We just went up!---and up!---and UP! and we must have been a canny few thousand feet up when a luxury hotel suddenly appeared between some pine trees in the distance and in the middle of 'ne where'


The mountainside hotel we were stoppin' in was aalso a trainin' base for Italian clubs like AC Milan, Juventus and Roma and had a full size trainin' pitch next to the hotel so it was the 'bees knees' as far as we were concerned!

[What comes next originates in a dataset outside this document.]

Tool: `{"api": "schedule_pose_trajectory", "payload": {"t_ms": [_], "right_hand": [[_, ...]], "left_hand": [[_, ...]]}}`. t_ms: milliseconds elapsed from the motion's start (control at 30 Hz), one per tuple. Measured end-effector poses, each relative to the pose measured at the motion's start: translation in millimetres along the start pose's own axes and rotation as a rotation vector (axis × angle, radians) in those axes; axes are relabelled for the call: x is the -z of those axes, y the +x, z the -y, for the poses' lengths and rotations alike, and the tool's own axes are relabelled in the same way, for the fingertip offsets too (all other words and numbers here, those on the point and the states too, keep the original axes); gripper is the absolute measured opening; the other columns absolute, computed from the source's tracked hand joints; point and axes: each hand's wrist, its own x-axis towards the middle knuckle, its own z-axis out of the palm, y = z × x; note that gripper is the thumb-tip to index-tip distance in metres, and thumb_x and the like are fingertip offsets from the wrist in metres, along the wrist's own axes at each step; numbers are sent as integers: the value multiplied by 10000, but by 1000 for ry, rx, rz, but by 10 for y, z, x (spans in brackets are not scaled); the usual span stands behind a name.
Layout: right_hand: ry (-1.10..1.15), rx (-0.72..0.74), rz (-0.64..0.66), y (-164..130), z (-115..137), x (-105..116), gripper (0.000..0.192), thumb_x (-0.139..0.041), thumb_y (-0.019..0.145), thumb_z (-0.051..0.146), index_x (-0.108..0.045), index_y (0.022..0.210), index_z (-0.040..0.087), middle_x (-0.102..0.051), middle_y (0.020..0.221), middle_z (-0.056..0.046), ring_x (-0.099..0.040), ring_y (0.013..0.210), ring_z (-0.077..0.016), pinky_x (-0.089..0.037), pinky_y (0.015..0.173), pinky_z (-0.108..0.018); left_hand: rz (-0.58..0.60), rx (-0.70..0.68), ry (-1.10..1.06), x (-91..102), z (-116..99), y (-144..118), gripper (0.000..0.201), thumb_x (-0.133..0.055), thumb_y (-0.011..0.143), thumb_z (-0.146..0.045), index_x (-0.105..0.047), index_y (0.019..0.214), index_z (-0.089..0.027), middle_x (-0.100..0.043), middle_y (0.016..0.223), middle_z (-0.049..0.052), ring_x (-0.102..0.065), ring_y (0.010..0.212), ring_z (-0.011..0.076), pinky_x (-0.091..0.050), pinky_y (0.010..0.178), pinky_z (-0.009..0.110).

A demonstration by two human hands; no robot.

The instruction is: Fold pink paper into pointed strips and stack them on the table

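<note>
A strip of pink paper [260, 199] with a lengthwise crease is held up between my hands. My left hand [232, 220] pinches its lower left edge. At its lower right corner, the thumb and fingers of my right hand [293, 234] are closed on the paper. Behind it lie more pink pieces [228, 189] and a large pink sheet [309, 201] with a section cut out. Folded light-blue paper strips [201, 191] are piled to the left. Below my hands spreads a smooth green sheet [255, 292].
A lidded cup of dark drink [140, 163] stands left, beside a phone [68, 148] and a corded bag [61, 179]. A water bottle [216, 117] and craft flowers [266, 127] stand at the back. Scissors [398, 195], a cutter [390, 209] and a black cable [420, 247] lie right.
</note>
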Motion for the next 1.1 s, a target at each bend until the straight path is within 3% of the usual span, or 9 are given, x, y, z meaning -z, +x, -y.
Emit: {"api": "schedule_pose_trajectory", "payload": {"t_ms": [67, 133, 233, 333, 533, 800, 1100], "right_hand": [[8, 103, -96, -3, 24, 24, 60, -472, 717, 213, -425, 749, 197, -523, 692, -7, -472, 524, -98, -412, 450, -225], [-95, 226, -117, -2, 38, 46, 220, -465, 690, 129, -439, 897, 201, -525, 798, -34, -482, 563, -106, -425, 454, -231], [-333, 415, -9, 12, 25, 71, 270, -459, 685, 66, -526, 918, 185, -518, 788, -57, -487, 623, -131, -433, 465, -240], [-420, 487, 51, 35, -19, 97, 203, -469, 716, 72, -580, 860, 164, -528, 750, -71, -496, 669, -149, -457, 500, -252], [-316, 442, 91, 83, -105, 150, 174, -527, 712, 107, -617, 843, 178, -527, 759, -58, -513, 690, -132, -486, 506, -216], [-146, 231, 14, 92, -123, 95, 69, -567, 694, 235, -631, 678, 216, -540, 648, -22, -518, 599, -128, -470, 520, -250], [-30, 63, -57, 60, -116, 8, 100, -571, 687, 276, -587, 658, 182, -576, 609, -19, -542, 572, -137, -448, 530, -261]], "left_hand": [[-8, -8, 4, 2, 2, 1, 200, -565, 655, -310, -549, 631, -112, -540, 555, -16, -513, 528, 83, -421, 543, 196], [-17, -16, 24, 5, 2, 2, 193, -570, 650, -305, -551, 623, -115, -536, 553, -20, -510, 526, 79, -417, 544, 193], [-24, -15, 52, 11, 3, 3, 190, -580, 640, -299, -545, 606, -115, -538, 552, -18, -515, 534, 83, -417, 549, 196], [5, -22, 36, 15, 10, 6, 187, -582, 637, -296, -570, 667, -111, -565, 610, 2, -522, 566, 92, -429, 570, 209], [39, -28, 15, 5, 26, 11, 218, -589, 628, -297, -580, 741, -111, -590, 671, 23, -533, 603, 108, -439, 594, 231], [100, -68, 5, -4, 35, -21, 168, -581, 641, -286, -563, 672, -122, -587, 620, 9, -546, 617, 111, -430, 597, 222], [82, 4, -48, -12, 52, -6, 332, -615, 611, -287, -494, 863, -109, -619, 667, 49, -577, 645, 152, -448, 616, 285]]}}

Aa had a huge room to meesel with a massive double bed and a fridge that was like 'Aladdins cave' as it was stocked to the hilt with bottles of lager and beer. "It must be on the house!?", aa thought as aa grabbed the nearby bottle opener and quickly opened the forst ice caad 'liquid lubrication' and poured it doon mee 'john o groat'!
After a few more bottles of 'lubrication' it was time to meet up with the rest of the party in the hotel bar where 'Grumpy Stumpy' was orderin' the forst roond (brilliant timin'!)
The money in them days was Italian Lira which was like 'monopoly money' and we couldn't work oot how much the forst roond had cost, but it wasn't cheap!
'The Caped Crusader' got the second roond in when some clever shite worked it oot that we were payin' the equivalent of TEN QUID A PINT! (aboot TWENTY QUID! in todays money with inflation!)

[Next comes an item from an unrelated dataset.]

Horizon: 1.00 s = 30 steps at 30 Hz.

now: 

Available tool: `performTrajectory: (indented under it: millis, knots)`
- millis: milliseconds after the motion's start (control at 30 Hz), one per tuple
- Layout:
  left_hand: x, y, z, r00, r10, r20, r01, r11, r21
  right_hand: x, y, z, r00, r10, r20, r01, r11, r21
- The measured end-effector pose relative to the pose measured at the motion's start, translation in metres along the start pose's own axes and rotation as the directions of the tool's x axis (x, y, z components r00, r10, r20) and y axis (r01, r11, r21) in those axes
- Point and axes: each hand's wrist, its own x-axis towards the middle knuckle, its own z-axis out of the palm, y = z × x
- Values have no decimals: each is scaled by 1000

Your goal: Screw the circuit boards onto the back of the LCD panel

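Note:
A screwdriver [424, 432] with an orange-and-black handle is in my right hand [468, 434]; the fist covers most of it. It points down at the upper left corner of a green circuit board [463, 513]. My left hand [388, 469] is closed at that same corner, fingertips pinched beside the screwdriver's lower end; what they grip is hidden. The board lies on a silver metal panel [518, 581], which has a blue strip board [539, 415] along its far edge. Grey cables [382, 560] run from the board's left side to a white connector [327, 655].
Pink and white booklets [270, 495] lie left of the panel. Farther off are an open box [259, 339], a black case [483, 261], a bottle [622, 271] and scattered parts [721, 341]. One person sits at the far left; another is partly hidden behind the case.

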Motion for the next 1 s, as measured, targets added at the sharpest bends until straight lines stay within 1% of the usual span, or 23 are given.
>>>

It was my torn next and as there were seven of us in the roond aa realised that aa didn't even have enough 'bit' to buy ONE! roond! ("Help!---aa can feel a 'heart attack' comin' on!")
Douglas Hall, wor Millonaire chairmans son was in the bar and when he hord wor predicament he bought the next roond for the whole bar ("cheers Doug!") but it didn't alter the fact the we 'paupers'simply couldn't afford to buy anymore drinks there.
Ti mek matters worse the nearest village (which looked 'shut' when we passed through it!) was aboot three miles away doon the bottom of the moontain! (ie: a non starter!)


A frantic discussion then ensued between the hotel manager and wor guides and it was agreed to open a wooden 'log style' cabin 'come bar' which was situated forther doon from the hotel, hidden by some pine trees, which was apparently closed for that time of year, but doubled up as a bar in the summer season.


An hour later it was open and at a mere THREE QUID a pint! aa could just aboot afford to get mee roond in now! ("horray!")
Harry Palmer was there with his guitar (remember him!?) alang with a TV crew from 'Tyne Tees' who had travelled to film wor 'historic retorn' to European competition and Harry gave us a rendition of such 'classics???' as---'Slap your mother with a Christmas tree!' and!--- 'Oh when the beans come oot the tin!' (enough to drive ANYBODY to drink!)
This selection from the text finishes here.